© Reuters.
By Barani Krishnan
Investing.com – Crude prices rose Tuesday, extending gains from the previous session, as traders awaited the final scheduled release of U.S. oil inventory data for the year that could help decide direction in a market affected by seasonally thin volume.
West Texas Intermediate, the benchmark for U.S. crude, settled up 41 cents, or 0.5%, at $75.98 per barrel, after rising 2.4% Monday on optimism about travel in 2022 and the positive impact that could have on gasoline, diesel and jet fuel use, despite the concerns governments across the world have about emerging Covid variants.
London-traded Brent, the global benchmark for oil, finished the session up 34 cents, or 0.4%, at $78.94. Brent rose 3.2% on Monday.
“Markets are stronger … with the continuation chart for Crude now at the 200d MA,” Scott Shelton, ICAP’s energy futures broker in Durham, North Carolina, said, referring to WTI’s 200-day moving average.
“Indications are that CTAs have been buying for most of yesterday and today as they are flipping from short to long,” Shelton added.
CTAs, or Commodity Trading Advisors, a term commonly used for hedge funds, have seen volatile returns lately as oil prices attempt to find stable ground after falling from seven-year highs in mid-October to four-month lows earlier this month.
Despite recent volatility caused by the Omicron variant, WTI remains up 57% for the year, while Brent shows an annual gain of 52%.
Tuesday’s gains in oil came ahead of a snapshot of a weekly snapshot on U.S. crude, gasoline and distillate stockpiles due from the American Petroleum Institute.
The API numbers, released each Tuesday after market settlement at 4:30 PM ET (21:30 GMT), are a precursor to official weekly inventory data due each Wednesday from the EIA, or U.S. Energy Information Administration.

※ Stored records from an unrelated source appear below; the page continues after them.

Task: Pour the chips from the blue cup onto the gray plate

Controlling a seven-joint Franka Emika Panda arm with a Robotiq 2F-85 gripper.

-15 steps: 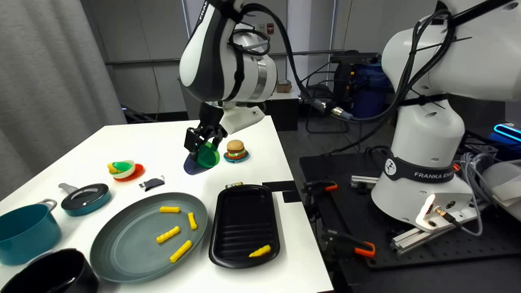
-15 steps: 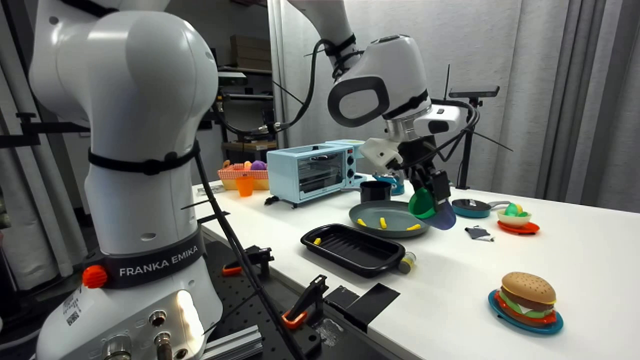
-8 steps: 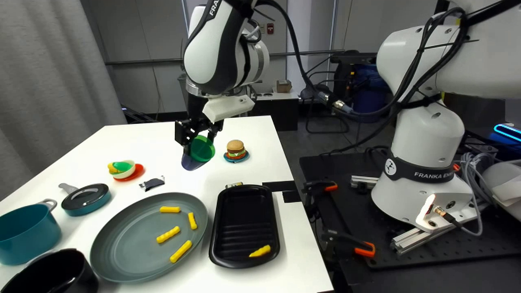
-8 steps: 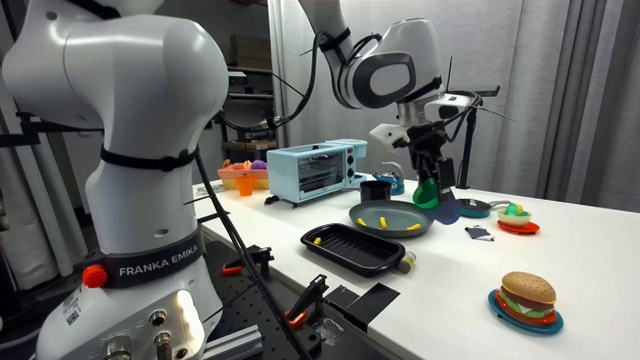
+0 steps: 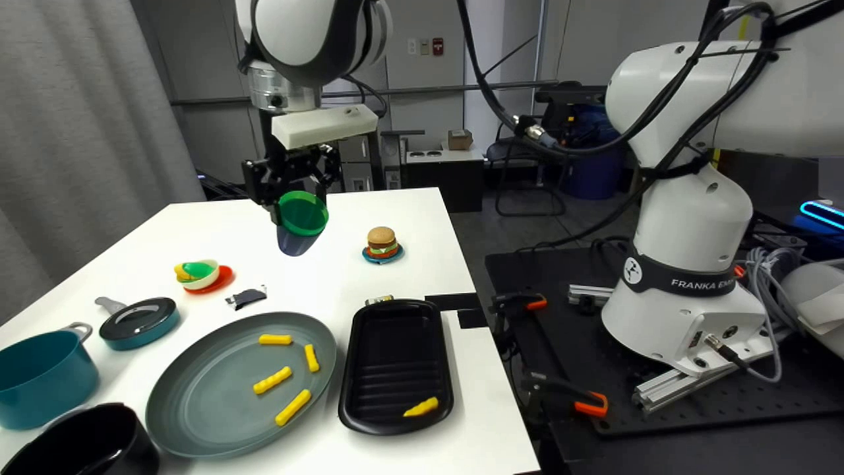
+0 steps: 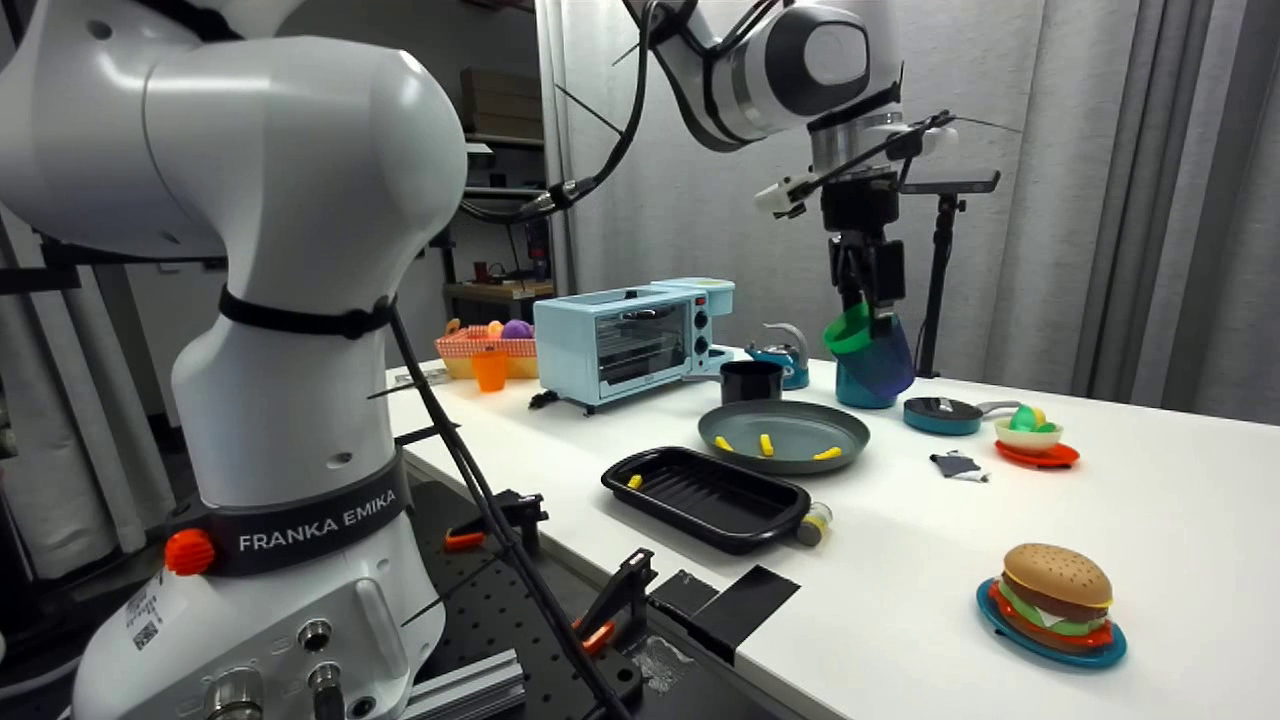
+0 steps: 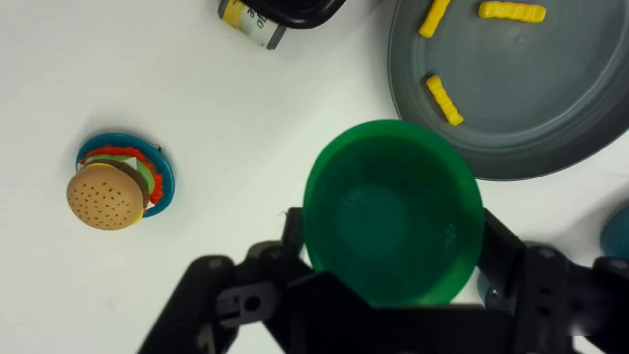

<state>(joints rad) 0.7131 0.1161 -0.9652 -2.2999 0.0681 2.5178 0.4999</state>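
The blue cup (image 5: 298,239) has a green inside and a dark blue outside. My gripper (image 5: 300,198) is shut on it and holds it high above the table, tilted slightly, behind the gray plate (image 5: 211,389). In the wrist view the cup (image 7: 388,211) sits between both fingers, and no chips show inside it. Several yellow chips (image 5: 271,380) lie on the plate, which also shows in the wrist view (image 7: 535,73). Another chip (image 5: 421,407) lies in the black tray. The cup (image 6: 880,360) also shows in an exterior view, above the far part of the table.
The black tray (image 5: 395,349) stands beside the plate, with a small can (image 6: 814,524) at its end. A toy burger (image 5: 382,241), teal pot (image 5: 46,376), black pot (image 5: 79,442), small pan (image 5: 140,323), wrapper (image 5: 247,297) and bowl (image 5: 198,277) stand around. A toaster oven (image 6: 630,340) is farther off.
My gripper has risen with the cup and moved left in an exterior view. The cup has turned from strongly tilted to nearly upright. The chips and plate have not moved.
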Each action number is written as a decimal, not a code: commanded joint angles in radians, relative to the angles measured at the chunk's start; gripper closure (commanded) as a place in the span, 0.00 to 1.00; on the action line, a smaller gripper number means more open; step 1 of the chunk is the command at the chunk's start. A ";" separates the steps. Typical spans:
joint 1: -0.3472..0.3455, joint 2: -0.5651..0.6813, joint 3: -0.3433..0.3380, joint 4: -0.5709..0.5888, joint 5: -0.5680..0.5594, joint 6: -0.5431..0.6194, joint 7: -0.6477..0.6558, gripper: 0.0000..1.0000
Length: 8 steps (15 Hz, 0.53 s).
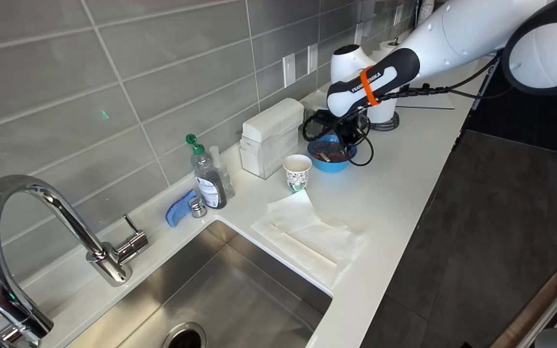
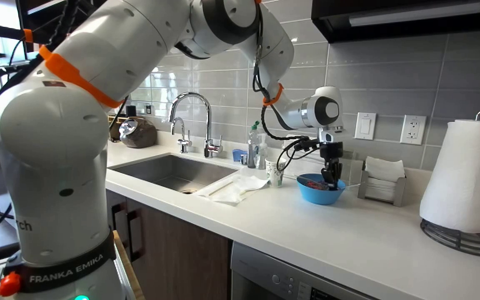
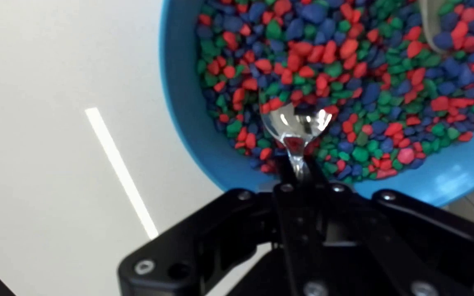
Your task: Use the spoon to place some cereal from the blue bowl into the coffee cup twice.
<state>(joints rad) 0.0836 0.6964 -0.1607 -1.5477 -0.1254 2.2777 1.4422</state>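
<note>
The blue bowl (image 1: 329, 166) stands on the counter in both exterior views (image 2: 320, 196) and fills much of the wrist view (image 3: 187, 123). It holds the cereal (image 3: 303, 57), small red, green and dark blue bits. My gripper (image 3: 298, 170) is shut on a metal spoon (image 3: 296, 123) and points down into the bowl, also in an exterior view (image 2: 331, 183). The spoon's head is partly sunk in the cereal, with some bits over its front edge. The coffee cup (image 1: 297, 174) stands upright beside the bowl, also seen here (image 2: 274, 173). Its inside is mostly hidden; it is outside the wrist view.
A second pale utensil (image 3: 432, 24) lies in the bowl. Paper towels (image 1: 315, 232) with a thin stick lie by the sink (image 1: 240, 290). A white napkin stack (image 1: 271, 137) and soap bottle (image 1: 208, 179) stand near the wall. A napkin holder (image 2: 382, 183) and paper-towel roll (image 2: 465, 175) stand beyond the bowl.
</note>
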 commanded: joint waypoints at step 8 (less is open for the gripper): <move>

This week’s release will be the last for the year, although the final reading for 2021 itself — for the week ended Dec 31 — will be published next week.
Analysts tracked by Investing.com have forecast that U.S. crude inventories fell by 3.2 million barrels for the week ended Dec. 24, adding to the previous week’s decline of 4.7 million.
Gasoline inventories likely rose by a marginal 31,000 barrels, versus the increase of 5.5 million in the previous week, forecasts showed.
Stockpiles of distillates, which include diesel and heating oil, are expected to have grown by 59,000 barrels, after the previous week’s gain of 396,000.